Eating and drinking in Nicaragua

As in the rest of Central America, lunch (around 11.30am–1.30pm) is the main meal. Central markets in Nicaraguan towns are guaranteed to have snack spots, with several small comedores or cafetines offering cheap comida corriente (everyday food) – a set lunch of meat, rice and salad, for around US$3. Throughout the country streetside kiosks sell hot meals; you’ll soon become familiar with their plastic tablecloths, paper plates and huge bowls of cabbage salad. The food is cheap – around US$2 – but generally well prepared. Restaurants are more expensive (around US$6), and generally open daily for lunch and dinner from noon–9pm in smaller towns and until 11pm in the cities of Managua, Granada and León.

Nicaraguan cuisine is based around the ubiquitous beans, rice and meat, and everything is cooked with oil. Lunch usually includes chicken, beef or pork, most deliciously cooked a la plancha, on a grill or griddle, and served with beans, rice, plantain and shredded cabbage salad. For breakfast and dinner the rice and beans are generally fried together to make gallo pinto, served with an egg for breakfast or cuajada (curd cheese) for dinner. Roast chicken, pizza and Chinese food also crop up in the bigger towns.

On the Atlantic coast the cuisine becomes markedly more Caribbean. Here rice is often cooked in mild coconut milk, and the staple fresh coconut bread is delicious. Rondon is a stew of yuca, chayote and other vegetables, usually with fish added, which is traditionally eaten at weekends.

In the rest of the country weekends are the time to eat nacatamales, parcels of corn dough filled with vegetables, pork, beef or chicken, which are wrapped in a banana leaf and steamed for several hours, or baho – beef, green plantain and yuca slow-cooked in a huge pot.
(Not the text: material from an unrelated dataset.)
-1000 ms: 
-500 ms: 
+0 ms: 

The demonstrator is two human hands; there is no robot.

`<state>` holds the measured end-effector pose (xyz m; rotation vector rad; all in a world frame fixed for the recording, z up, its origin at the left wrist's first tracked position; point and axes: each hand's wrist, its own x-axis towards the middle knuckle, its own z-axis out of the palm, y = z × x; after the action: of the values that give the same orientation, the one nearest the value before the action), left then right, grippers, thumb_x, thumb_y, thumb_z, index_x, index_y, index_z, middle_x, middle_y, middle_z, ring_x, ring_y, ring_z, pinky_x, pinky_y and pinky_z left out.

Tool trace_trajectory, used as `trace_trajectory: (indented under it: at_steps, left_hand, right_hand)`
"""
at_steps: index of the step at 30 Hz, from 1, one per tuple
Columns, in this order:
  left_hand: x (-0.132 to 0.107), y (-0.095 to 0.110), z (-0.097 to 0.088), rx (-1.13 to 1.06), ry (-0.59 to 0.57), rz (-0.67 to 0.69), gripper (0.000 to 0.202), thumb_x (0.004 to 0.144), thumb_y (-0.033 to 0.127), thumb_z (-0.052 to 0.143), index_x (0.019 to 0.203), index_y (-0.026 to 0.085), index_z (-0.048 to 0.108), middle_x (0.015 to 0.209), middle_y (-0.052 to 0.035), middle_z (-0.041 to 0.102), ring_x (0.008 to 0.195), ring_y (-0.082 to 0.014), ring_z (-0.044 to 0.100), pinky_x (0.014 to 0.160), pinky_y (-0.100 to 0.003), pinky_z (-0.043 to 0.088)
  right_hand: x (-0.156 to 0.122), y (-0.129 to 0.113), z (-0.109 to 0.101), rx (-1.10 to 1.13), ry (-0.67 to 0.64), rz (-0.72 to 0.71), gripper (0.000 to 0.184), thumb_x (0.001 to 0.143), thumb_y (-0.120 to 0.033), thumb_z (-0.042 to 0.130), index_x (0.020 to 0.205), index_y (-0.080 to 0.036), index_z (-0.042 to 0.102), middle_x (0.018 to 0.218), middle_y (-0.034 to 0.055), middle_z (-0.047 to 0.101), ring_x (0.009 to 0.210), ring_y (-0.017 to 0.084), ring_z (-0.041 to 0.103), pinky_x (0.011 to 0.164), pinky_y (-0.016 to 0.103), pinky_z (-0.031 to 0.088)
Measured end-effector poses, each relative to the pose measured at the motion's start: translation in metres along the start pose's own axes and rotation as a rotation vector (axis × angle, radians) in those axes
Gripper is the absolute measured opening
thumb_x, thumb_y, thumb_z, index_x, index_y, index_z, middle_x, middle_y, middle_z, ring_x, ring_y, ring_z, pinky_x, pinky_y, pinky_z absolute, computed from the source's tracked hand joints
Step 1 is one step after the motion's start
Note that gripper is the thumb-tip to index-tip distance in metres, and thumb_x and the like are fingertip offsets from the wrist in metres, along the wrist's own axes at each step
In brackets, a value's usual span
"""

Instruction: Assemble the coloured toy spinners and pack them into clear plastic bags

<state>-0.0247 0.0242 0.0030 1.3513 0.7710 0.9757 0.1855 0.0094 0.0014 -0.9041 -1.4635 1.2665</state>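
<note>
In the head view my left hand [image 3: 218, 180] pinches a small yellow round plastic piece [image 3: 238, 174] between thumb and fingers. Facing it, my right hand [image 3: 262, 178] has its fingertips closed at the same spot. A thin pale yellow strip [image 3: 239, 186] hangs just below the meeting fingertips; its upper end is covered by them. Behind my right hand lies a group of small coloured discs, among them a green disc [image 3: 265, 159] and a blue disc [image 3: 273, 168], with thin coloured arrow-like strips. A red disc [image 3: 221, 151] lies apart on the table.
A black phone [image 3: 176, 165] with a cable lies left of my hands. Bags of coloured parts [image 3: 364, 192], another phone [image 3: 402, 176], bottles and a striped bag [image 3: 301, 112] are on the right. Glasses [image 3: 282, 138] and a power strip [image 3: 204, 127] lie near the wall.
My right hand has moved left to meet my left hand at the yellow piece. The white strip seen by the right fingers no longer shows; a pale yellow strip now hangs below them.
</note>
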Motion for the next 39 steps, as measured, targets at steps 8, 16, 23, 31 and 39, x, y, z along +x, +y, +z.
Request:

Tropical fruit is abundant, cheap and delicious, and throughout the country you’ll see ice cream-sellers pushing their Eskimo carts. The quality isn’t great, but you will find an extraordinary range of flavours, including many made with local fruits and nuts.

Drink

Given Nicaragua’s heat, it’s just as well that there’s a huge range of cold drinks, or refrescos (usually shortened to frescos), available. These are made from grains, seeds and fruits, which are liquidized with milk or water. Some unusual ones to look for include cebada, a combination of ground barley and barley grains mixed with milk, coloured pink and flavoured with cinnamon and lots of sugar; pinolillo, a spiced corn and cacao drink; and semilla de jícaro (or “hickory seed”), which looks and tastes a bit like chocolate. Just about every fruit imaginable is made into a fresco, including watermelon, passion fruit, papaya, pitaya (dragon fruit) and melon.

You might want to ask whether your fresco is made with purified water, as tap water is generally worth avoiding, especially outside major cities. Alongside a fairly standard mix of soft drinks, bottled water is found everywhere; if you buy a drink to take away it will usually come in a plastic bag – bite off the corner, and you’re off. Nicaragua has two local brands of beer, Victoria and Toña, both light and refreshing lagers. For spirits, it is common in bars to buy local Flor de Caña rum by the bottle. It comes in dark and white, gold, old, dry and light, and is an excellent buy at just US$5–10 per bottle. It’s usually brought to the table with a large bucket of ice and lemons, but you can mix it with soft drinks for something a little less potent.